◆ **BRIEF**
For the entries below, report the number of lines where the string "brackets" appears, and only that number.

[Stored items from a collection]
*** Block opens ***
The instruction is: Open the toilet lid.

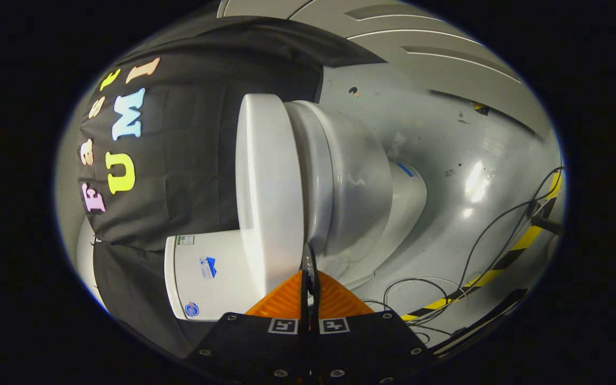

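A white toilet fills the view, lying sideways because my gripper is rolled. Its lid (268, 182) is a flat white slab resting down on the seat and bowl (351, 176). The tank (206, 272) sits beside the lid, close to my fingers. My gripper (308, 255) is shut, the two fingers pressed together with nothing between them. Their tips sit right at the seam where the lid's edge meets the seat rim, on the side of the toilet; I cannot tell whether they touch it.
The grey floor (463, 160) spreads beyond the toilet's base (407, 198). Loose black cables (479, 240) and a yellow-and-black tape strip (500, 264) lie on it near the fingers. The black cloth wall (190, 139) hangs behind the tank.
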`<state>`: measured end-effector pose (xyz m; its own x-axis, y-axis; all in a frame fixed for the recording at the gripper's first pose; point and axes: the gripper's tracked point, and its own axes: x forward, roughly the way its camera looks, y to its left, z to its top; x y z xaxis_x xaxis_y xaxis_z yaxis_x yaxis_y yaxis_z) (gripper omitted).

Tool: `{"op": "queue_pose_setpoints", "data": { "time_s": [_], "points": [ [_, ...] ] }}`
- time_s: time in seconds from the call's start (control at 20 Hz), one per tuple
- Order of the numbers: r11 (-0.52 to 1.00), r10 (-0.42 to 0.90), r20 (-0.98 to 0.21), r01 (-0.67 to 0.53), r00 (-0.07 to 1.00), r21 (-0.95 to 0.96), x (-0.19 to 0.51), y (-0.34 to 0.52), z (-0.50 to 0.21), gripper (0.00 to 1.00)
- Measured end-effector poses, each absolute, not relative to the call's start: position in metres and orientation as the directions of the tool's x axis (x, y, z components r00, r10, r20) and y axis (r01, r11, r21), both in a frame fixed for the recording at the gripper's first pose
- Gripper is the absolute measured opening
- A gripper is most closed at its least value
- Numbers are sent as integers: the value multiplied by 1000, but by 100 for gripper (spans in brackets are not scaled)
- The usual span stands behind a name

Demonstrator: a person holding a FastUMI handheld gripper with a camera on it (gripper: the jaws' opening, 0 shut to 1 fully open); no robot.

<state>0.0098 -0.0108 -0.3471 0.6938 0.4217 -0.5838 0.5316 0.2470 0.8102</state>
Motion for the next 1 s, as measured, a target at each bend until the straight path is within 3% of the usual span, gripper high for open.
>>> {"op": "queue_pose_setpoints", "data": {
  "time_s": [1.0],
  "points": [
    [394,314,-661,540,682,744,19,-1,-283,0]
  ]
}}
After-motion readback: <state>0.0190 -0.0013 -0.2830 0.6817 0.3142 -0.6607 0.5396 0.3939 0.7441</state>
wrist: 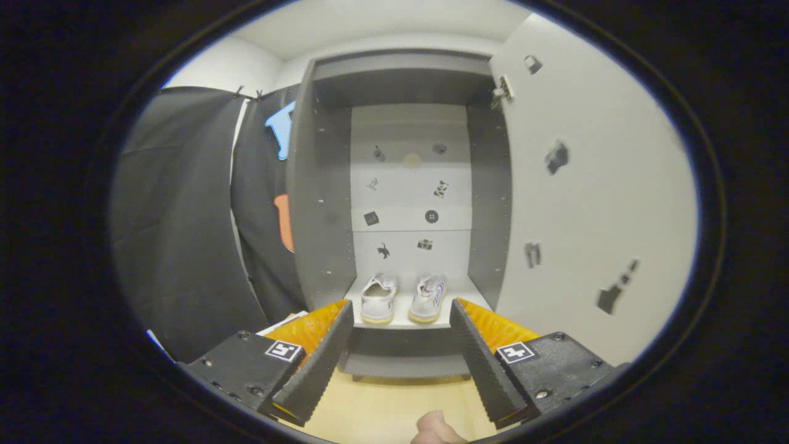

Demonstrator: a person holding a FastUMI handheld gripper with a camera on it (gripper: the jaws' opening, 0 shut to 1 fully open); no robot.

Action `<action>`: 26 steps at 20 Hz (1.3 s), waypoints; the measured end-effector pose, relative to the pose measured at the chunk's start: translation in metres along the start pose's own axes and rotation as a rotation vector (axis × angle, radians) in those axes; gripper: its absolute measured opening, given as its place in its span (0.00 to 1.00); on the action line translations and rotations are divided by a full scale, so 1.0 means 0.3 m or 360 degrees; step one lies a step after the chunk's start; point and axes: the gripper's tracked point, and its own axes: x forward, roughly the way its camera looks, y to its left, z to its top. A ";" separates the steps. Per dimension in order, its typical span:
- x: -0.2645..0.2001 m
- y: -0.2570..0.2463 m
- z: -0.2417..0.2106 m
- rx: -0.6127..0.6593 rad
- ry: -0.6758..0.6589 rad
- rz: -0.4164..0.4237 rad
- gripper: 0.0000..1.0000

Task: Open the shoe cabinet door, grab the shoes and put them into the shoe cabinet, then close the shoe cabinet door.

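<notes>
One door left to close, by the look of it: the shoe cabinet [400, 185] stands open ahead, its door [585, 203] swung wide on the right. Both shoes [404, 299] sit side by side on the bottom shelf, just beyond the fingers. The gripper [400, 320] is spread wide, holding nothing. Best move, I'd say: go right, get behind the door's far edge, push it steadily shut.

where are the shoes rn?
Gripper view: both shoes sit side by side on the cabinet's bottom shelf, beyond the open, empty gripper; door open.
</notes>
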 end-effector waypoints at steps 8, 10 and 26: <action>-0.583 -0.166 0.051 0.0153 -0.0024 -0.0070 0.99; -0.670 -0.256 0.076 0.0086 -0.0041 -0.0118 0.99; -0.562 -1.020 0.105 0.0010 -0.0058 -0.0443 1.00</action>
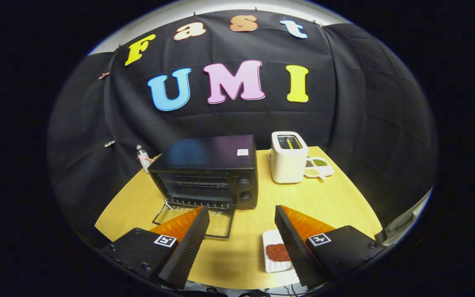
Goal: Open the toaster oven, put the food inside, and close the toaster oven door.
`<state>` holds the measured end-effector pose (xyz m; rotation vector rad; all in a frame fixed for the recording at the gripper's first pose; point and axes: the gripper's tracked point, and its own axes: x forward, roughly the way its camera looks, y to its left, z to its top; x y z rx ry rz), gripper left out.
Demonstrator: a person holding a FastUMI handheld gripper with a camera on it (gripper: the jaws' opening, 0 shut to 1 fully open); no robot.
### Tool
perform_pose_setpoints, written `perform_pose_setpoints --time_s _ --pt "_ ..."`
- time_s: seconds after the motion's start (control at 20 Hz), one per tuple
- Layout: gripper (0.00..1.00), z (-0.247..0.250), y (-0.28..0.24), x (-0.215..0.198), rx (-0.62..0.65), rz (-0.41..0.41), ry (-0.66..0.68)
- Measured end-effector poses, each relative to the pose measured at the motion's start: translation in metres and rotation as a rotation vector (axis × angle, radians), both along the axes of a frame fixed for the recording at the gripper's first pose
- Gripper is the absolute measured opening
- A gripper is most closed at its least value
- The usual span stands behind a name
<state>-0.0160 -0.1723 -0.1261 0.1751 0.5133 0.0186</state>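
**Oven door down, food on its tray by the fingers**

Standing at the far left of the wooden table (336, 202), a small bottle (142, 158) is close to the black toaster oven (210, 171). The oven door (196, 220) is open and lies flat on the table toward the gripper, and the wire rack inside is visible. The left finger partly covers this door.

The gripper (241, 225) is spread wide and holds nothing; between its fingers there is only bare table.

Just beside the right finger, partly hidden behind it, lies a white tray (271, 264) with a reddish piece of food (277, 252) on it. Farther back, to the right of the oven, a white toaster (288, 157) stands upright, and a small divided dish (319, 167) with green and brown contents is touching or nearly touching it.
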Motion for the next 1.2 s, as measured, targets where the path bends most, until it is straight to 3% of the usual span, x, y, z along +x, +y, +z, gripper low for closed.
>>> perform_pose_setpoints --time_s 0.25,0.45,0.9,1.1,1.2 --pt "0.99 -0.029 -0.072 -0.003 0.022 -0.035 0.067" --pt "0.99 -0.077 -0.097 -0.009 0.098 -0.017 0.208" --pt "0.99 -0.162 -0.092 -0.044 0.330 0.043 0.487" --pt "0.96 -0.177 -0.090 -0.040 0.419 0.031 0.505" --pt "0.81 -0.181 -0.089 -0.035 0.440 0.049 0.503"
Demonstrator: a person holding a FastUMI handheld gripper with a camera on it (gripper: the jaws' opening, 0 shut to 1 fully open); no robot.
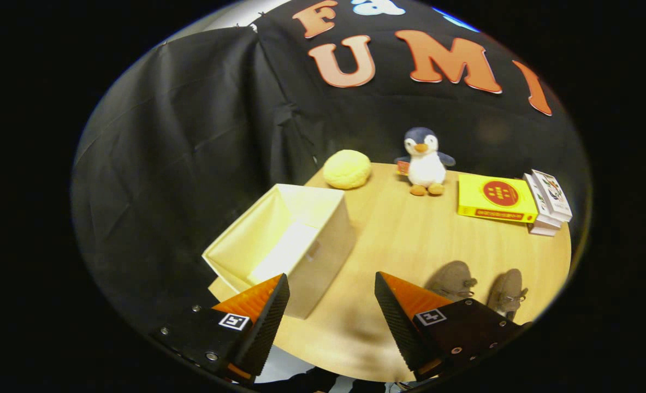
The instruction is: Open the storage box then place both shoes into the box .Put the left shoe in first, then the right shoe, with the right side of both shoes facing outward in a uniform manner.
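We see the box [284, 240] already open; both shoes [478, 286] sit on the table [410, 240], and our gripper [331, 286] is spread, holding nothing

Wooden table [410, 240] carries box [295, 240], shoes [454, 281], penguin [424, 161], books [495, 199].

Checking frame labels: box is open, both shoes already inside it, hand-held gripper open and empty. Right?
One thing is wrong. The gripper view shows both shoes on the table, outside the box, just beyond the hand-held gripper's right finger. The rest holds: the box is open and the gripper is open and empty.
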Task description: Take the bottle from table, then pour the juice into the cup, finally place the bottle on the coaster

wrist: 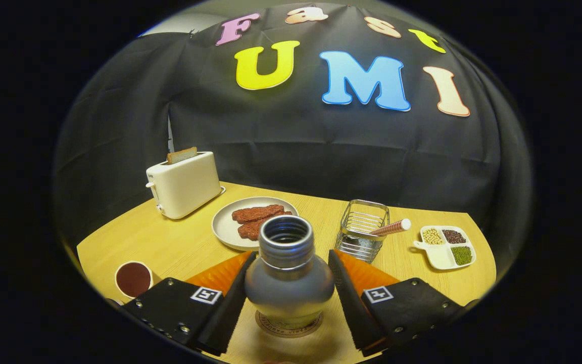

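A grey metal bottle (289,283) with an open threaded neck stands upright on a round brown coaster (289,326) on the wooden table. It sits between the two fingers of my gripper (291,255). The black pads of both fingers (233,303) lie against the bottle's sides, so the gripper is shut on it. A white cup (133,279) holding dark red juice stands on the table to the left of the left finger. The bottle's body hides most of the coaster.
Beyond the fingers lie a plate (225,227) with brown slices, a white toaster (184,184) with bread at the back left, a wire basket (361,230) holding a stick, and a divided dish (445,246) of beans to the right.
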### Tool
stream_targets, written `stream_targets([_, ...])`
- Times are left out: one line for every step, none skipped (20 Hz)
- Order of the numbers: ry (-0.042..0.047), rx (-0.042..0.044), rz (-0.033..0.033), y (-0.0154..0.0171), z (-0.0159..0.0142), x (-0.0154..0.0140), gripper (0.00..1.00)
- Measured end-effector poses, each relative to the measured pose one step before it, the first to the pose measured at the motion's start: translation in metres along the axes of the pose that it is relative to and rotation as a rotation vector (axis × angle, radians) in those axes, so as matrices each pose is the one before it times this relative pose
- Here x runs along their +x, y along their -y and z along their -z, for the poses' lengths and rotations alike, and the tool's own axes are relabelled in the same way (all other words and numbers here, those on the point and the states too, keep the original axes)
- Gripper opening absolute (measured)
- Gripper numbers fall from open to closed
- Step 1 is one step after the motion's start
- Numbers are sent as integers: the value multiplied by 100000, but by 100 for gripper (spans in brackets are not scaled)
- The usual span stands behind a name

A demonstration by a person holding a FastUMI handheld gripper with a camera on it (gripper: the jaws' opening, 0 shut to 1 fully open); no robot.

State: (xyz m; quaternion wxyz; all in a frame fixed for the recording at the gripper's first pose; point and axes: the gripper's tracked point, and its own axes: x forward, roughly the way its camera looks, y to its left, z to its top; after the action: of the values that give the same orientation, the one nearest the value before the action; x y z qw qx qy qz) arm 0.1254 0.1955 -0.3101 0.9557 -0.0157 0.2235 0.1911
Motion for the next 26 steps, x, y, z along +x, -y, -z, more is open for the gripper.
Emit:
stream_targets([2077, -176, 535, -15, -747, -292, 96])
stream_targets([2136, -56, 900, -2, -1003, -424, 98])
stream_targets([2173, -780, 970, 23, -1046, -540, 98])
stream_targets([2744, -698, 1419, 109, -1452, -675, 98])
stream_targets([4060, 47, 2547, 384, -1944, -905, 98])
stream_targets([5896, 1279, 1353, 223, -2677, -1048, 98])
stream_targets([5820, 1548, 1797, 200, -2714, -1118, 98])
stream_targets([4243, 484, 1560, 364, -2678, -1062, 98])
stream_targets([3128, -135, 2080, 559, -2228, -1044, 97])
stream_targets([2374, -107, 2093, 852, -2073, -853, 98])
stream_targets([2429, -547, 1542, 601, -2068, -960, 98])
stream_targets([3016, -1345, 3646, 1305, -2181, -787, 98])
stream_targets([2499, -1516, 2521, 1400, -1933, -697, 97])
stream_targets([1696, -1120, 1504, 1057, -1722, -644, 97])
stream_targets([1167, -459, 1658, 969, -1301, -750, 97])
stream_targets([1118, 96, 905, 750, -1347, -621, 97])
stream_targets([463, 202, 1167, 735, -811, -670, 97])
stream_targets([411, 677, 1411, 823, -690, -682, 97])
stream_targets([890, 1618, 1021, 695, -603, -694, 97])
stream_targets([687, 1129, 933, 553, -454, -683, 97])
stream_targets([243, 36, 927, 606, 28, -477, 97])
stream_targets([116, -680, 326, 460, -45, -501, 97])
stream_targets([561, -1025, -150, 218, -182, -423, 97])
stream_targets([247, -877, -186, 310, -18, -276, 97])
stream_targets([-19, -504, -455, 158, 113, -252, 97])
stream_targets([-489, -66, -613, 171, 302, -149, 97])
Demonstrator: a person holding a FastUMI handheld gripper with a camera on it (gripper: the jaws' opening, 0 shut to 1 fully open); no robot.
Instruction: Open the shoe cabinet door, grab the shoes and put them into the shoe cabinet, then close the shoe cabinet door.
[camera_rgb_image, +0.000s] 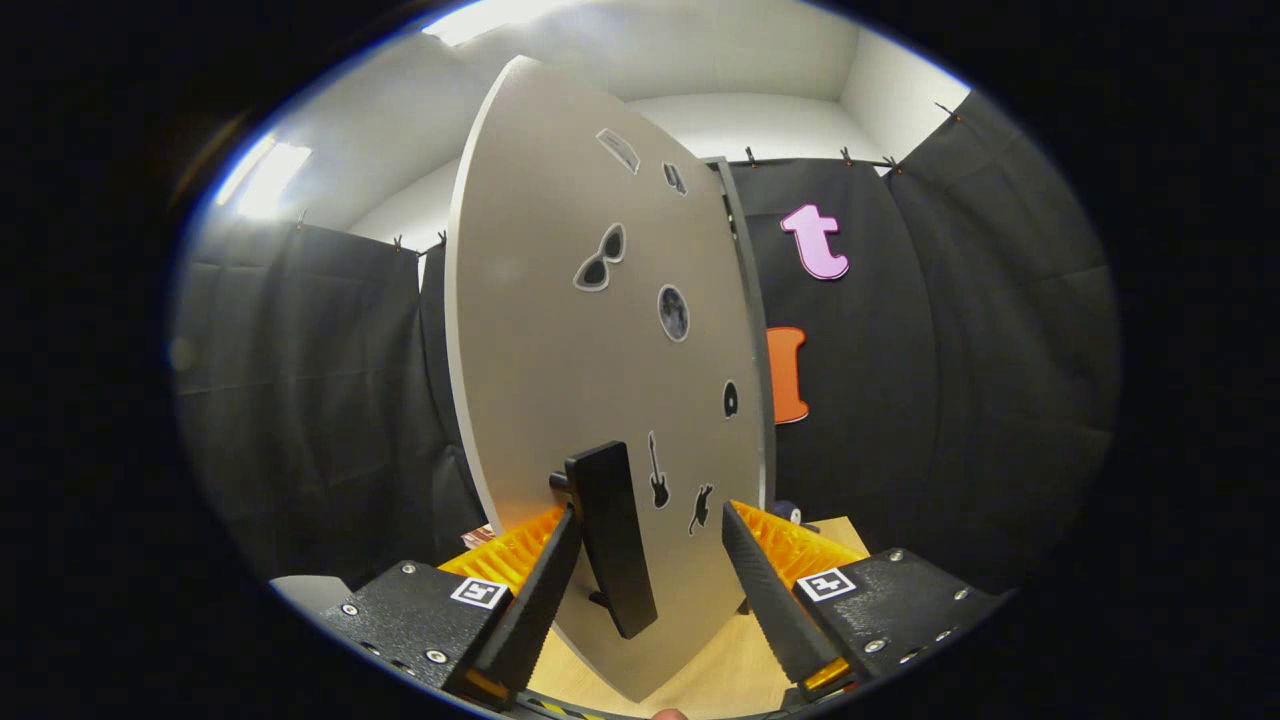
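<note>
The gripper (650, 585) is spread wide, its left finger touching or nearly touching the black handle (612, 535) and its right finger well clear, so it pinches nothing. The handle sits on the grey cabinet door (560, 330), seen almost edge-on and decorated with small stickers (598, 258). This looks like a door step, opening or closing; which one I cannot tell. Next, press the fingers onto the handle. Open room lies left of the door edge; wooden floor (700, 680) shows below.
</note>
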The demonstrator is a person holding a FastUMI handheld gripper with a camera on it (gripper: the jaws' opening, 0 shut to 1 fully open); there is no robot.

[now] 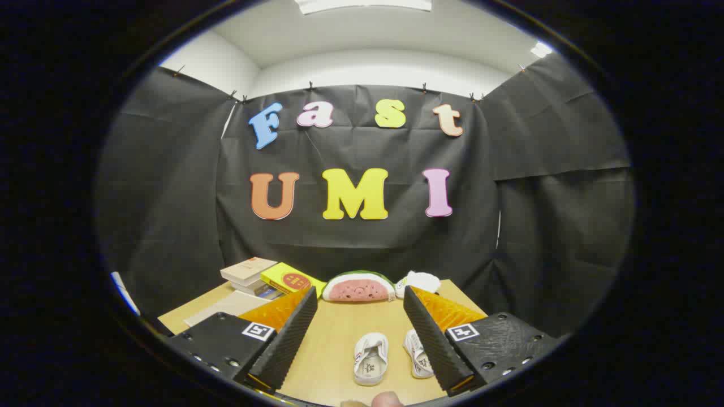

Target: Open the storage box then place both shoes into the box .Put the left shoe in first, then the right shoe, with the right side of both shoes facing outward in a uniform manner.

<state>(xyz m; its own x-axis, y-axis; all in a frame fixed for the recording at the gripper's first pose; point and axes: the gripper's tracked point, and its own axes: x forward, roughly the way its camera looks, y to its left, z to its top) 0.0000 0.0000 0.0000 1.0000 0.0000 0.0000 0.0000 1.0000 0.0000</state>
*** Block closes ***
◆ **TASK RESPONSE**
2